Recordaría la revelación, la emoción, el querer golpearse en la cabeza por no haber caído en cuenta
antes, y el atravesar medio palacio corriendo, porque sabía -sentía- dónde estaba, porque siempre
era así.
Porque siempre lo sería.

Entró a la biblioteca con un portazo, y el resto se puede resumir en más caos. Hechizos, unos
gritos, mentiras sobre odiarlo, libros que intentaron golpearlo, apresar a Draco cuando intentó huir
y ser trasportados juntos por error, un forcejeo en uno de los patios internos, que terminó en Harry
callándolo con un beso largo y suave.

Basta con decir que, después del escándalo de la noche anterior, que se besaran en el exterior, en
plena mañana y frente a la mitad de la corte del reino, Lily incluida en los alrededores, les hizo
imposible ocultar o disimular nada.

Lo de Draco fue más la resignación de quien es expuesto que la euforia del que es libre. Harry tuvo
que hacer el esfuerzo de hablar con él muchas veces, seguirle el ritmo, buscar puntos comunes,
intermedios. No entendía, no tenía experiencia y se frustraban con facilidad y se peleaban, y luego
todos hablaban de los gritos y la reconciliación, que solía darse en los peores lugares e instantes, y
los convertían en la historia del momento para toda su gente.

Si alguien le preguntase, él diría que todo valió la pena cuando Draco cedió, cuando se soltó.
Cuando se permitió ese paso. Se arrojó contra los brazos de Harry y fue su turno de besarlo, y
murmuró palabras dulces que no habrían sido esperadas de su lengua venenosa, y desde entonces,
fue un poco más Draco cuando estaban a solas, y un poco menos príncipe serpiente.

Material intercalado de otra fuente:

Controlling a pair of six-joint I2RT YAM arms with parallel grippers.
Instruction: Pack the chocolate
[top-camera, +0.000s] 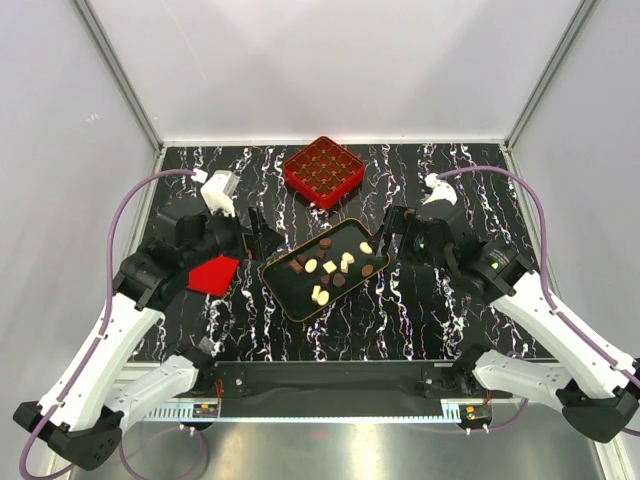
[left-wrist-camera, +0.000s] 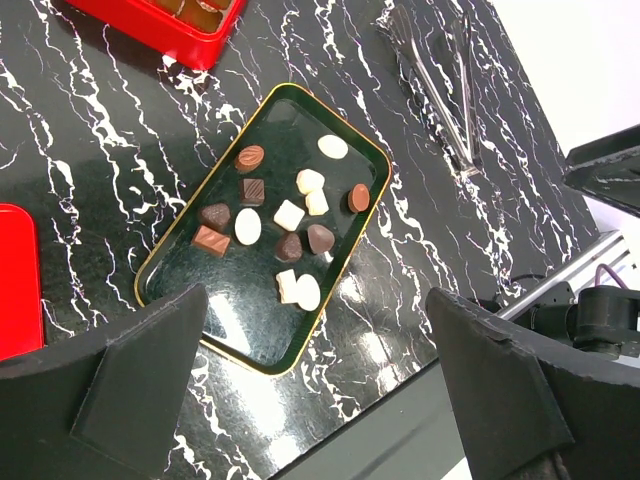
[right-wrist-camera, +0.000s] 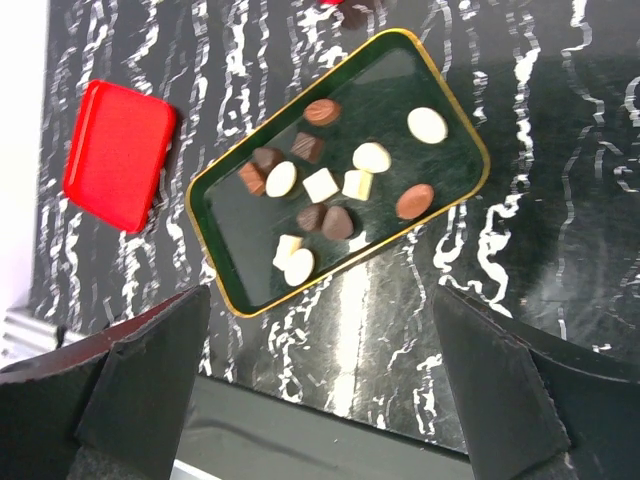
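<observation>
A: Item one, nearest the arm bases?
B: Black rectangular tray with a gold rim (top-camera: 295, 295), flat on the black white-veined marble-pattern table (top-camera: 420, 310). Its long axis runs diagonally, near-left to far-right.
A: Contents?
B: The chocolate (right-wrist-camera: 322, 185): loose bite-sized pieces, dark brown and cream-white, round, oval and squarish. They are strung along the tray's long axis and crowd its middle and far-right end. The pieces point every way.
A: Grippers?
B: Left gripper (top-camera: 262, 233) off the tray's left side, right gripper (top-camera: 393, 232) at its far-right end. Both have their jaws spread wide and hold nothing.
A: Surroundings?
B: Flat red square lid (top-camera: 214, 272), left of the tray, apart from it. Metal tongs (left-wrist-camera: 450, 90), on the table past the tray's right side.
A: Farthest?
B: Red square gridded box (top-camera: 323, 171), beyond the tray and apart from it.
</observation>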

También había otras ventajas, muchas. Sólo un tonto no las vería. Harry no era tan tonto, quería
creer.

Porque mientras estaba sentado en el trono, prescindiendo una audiencia que lo enloquecía de
aburrimiento y desesperación, había una mano acogedora sobre su hombro, que quería sujetar y
besar, y alguien que se inclinaba por un lado del asiento y le susurraba detalles en los que él no
reparaba por sí mismo. Draco le hablaba de estrategias, de la teoría que le faltaba, de leer lenguaje
corporal y entre líneas, de cortesía, de ética; todo aquello que no le salía por su cuenta, todo aquello
en lo que no era bueno, él destacaba en su lugar, y así, se complementaban de un modo extraño que
mantuvo el reino a flote hasta el fin de sus días.

Y sí, definitivamente valió la pena.